= WORK TO BE COMPLETED =
Please say how many lines in the records contain the word "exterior", giving only the number.

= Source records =
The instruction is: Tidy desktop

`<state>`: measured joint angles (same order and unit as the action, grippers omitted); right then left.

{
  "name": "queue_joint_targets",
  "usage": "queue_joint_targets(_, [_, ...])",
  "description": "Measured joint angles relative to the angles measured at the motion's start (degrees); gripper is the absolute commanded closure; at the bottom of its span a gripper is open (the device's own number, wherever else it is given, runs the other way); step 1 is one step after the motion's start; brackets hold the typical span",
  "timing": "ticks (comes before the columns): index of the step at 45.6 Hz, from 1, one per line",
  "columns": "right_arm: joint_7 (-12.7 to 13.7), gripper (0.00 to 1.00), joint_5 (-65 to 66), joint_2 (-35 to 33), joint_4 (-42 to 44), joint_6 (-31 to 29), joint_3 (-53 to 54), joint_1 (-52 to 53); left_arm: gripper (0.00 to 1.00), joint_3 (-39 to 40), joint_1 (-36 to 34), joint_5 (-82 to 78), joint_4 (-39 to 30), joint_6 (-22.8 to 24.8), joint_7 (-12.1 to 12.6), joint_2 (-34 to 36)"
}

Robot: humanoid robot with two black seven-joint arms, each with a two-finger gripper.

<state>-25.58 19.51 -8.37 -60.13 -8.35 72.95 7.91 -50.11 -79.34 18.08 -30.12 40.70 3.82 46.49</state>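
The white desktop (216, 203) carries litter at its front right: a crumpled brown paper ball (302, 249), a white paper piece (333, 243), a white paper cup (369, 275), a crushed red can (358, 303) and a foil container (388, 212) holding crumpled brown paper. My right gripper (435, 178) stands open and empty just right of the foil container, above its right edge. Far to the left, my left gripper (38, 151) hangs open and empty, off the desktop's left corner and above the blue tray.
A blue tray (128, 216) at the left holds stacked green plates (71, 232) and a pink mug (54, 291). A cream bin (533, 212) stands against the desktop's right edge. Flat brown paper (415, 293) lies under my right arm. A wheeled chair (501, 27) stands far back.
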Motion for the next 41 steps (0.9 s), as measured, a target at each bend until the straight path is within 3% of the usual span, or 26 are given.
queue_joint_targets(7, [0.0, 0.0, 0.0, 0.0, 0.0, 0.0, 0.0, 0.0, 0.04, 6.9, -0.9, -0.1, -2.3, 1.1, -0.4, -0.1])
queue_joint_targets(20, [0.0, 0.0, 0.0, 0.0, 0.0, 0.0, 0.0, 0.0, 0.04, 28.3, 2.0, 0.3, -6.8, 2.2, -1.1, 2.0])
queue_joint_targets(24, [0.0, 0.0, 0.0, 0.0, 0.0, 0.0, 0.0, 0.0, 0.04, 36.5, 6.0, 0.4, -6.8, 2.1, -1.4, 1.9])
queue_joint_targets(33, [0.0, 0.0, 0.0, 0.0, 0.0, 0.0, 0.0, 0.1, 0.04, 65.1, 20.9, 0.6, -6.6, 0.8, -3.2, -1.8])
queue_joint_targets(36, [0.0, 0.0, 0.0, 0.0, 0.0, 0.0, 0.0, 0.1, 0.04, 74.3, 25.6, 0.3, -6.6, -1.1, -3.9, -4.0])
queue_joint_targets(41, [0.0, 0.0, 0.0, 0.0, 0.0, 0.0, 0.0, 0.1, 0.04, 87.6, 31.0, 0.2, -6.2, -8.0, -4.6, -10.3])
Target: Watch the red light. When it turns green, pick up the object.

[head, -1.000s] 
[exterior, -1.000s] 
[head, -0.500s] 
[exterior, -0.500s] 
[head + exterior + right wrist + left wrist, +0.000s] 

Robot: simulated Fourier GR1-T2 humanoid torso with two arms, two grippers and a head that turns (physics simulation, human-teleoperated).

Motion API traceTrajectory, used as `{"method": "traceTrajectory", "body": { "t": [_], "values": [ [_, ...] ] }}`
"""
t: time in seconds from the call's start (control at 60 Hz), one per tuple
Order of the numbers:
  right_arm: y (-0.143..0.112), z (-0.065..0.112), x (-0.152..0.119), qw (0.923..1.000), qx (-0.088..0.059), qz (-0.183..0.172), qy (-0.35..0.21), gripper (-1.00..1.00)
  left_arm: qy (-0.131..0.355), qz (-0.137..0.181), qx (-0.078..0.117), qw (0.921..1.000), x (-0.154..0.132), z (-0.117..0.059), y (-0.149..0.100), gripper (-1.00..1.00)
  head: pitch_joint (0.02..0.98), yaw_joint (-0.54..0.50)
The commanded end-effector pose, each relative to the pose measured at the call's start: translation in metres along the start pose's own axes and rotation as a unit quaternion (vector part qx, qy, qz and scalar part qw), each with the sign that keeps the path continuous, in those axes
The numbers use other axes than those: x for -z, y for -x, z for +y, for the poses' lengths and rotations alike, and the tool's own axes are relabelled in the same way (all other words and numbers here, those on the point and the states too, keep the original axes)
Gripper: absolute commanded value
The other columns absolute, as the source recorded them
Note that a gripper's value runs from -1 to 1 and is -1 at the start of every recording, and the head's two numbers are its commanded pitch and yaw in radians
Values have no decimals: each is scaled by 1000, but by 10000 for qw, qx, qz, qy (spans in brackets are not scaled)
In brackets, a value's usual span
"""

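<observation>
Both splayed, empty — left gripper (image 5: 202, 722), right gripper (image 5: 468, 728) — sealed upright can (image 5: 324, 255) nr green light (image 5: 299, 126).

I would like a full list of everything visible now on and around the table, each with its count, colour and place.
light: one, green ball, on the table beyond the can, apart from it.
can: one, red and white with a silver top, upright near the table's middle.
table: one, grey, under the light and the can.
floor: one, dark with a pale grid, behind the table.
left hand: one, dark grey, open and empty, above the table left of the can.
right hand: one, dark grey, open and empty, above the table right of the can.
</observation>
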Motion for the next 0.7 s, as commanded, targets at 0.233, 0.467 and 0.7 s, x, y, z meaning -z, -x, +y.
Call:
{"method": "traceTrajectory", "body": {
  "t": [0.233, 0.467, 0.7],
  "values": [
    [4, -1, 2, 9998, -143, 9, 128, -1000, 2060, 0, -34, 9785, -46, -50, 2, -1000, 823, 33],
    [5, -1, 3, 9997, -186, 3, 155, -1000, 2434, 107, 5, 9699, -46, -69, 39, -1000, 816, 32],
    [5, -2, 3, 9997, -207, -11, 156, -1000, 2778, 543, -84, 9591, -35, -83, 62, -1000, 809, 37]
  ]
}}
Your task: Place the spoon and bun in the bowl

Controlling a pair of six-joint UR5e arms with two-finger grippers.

= EXPECTED OUTPUT =
3